Center for Complex Network Research and Department of Physics, Northeastern University, Boston, MA 02115, USA.
Proc Natl Acad Sci U S A. 2013 Feb 12;110(7):2460-5. doi: 10.1073/pnas.1215508110. Epub 2013 Jan 28.
A quantitative description of a complex system is inherently limited by our ability to estimate the system's internal state from experimentally accessible outputs. Although the simultaneous measurement of all internal variables, like all metabolite concentrations in a cell, offers a complete description of a system's state, in practice experimental access is limited to only a subset of variables, or sensors. A system is called observable if we can reconstruct the system's complete internal state from its outputs. Here, we adopt a graphical approach derived from the dynamical laws that govern a system to determine the sensors that are necessary to reconstruct the full internal state of a complex system. We apply this approach to biochemical reaction systems, finding that the identified sensors are not only necessary but also sufficient for observability. The developed approach can also identify the optimal sensors for target or partial observability, helping us reconstruct selected state variables from appropriately chosen outputs, a prerequisite for optimal biomarker design. Given the fundamental role observability plays in complex systems, these results offer avenues to systematically explore the dynamics of a wide range of natural, technological and socioeconomic systems.
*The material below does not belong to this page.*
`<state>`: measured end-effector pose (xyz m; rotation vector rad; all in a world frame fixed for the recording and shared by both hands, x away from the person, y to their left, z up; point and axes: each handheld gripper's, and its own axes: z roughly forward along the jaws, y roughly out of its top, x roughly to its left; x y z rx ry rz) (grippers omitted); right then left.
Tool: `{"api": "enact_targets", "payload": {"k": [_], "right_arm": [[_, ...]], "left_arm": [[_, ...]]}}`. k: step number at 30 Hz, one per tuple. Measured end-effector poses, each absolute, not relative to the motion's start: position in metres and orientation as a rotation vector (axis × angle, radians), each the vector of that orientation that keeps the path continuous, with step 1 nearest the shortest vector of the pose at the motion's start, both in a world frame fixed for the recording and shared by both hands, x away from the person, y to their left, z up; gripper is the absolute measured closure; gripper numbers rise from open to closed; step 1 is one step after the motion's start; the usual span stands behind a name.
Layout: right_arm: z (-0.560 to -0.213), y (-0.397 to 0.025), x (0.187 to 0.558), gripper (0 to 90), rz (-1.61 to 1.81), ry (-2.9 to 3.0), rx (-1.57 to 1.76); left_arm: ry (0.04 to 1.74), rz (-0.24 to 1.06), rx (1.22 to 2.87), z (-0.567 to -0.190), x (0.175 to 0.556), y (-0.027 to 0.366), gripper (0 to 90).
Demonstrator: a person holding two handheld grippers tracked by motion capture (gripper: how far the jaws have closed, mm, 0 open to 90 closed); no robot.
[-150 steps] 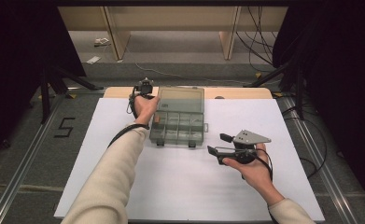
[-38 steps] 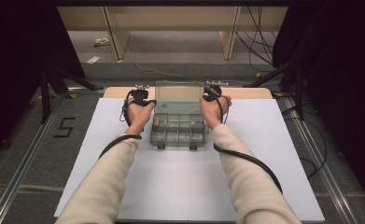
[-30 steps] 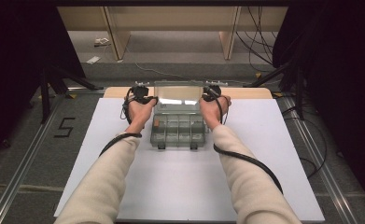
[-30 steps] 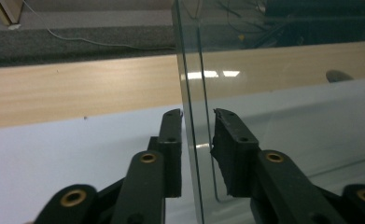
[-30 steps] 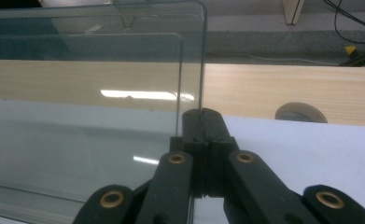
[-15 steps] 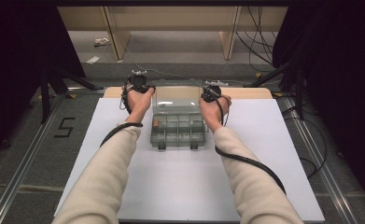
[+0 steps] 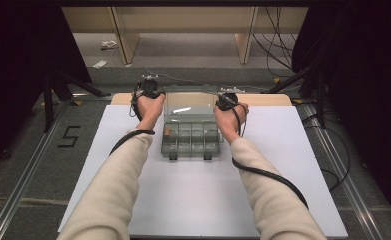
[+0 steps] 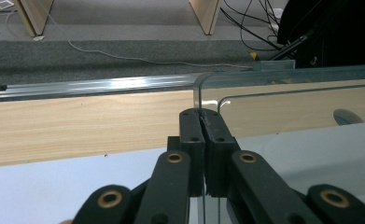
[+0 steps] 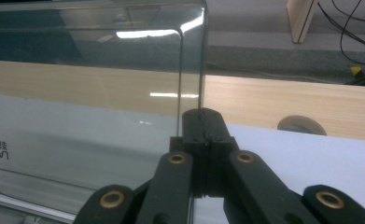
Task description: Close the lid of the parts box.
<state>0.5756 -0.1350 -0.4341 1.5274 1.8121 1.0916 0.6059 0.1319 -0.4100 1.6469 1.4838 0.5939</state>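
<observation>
The high view looks forward and down on the whole table [image 7: 293, 200]. Both gripper views look very close along the clear lid [image 8: 287, 107], toward the table's far edge.

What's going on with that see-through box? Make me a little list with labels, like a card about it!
box: clear plastic organizer box with small compartments, on the white table cover
lid: clear lid raised, standing up at the far side of the box
left gripper: left gripper shut on the lid's left edge
right gripper: right gripper shut on the lid's right edge
inside: a small orange-brown thing in a left compartment; the rest is too small to tell
front: two latches hang at the near side
</observation>
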Motion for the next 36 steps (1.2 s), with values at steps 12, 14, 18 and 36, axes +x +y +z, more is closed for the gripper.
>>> {"api": "enact_targets", "payload": {"k": [12,14,18,36], "right_arm": [[-0.432,-0.142,0.574,88.8,1.152,1.824,1.545],[-0.43,-0.144,0.575,86.8,1.178,1.819,1.555],[-0.42,-0.144,0.579,82.0,1.201,1.794,1.508],[-0.396,-0.141,0.585,87.1,1.155,1.783,1.412]], "left_arm": [[1.474,0.624,1.63,-0.404,0.595,0.13,89.3],[1.467,0.622,1.63,-0.403,0.594,0.13,89.3],[1.446,0.623,1.641,-0.402,0.591,0.129,89.4],[1.41,0.631,1.64,-0.398,0.579,0.131,89.2]]}}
对复杂系统的定量描述本质上受到我们从实验可获得的输出中估计系统内部状态的能力的限制。虽然同时测量所有内部变量,如细胞中的所有代谢物浓度,可以提供系统状态的完整描述,但实际上实验仅可访问系统的一部分变量或传感器。如果我们可以从输出中重建系统的完整内部状态,则称系统是可观测的。在这里,我们采用一种源自控制系统的动力学定律的图形方法来确定重建复杂系统完整内部状态所需的传感器。我们将这种方法应用于生化反应系统,发现所识别的传感器不仅是必要的,而且对于可观测性也是充分的。所开发的方法还可以识别目标或部分可观测性的最佳传感器,帮助我们从适当选择的输出中重建选定的状态变量,这是最佳生物标志物设计的前提。鉴于可观测性在复杂系统中起着基本作用,这些结果为系统地探索各种自然、技术和社会经济系统的动力学提供了途径。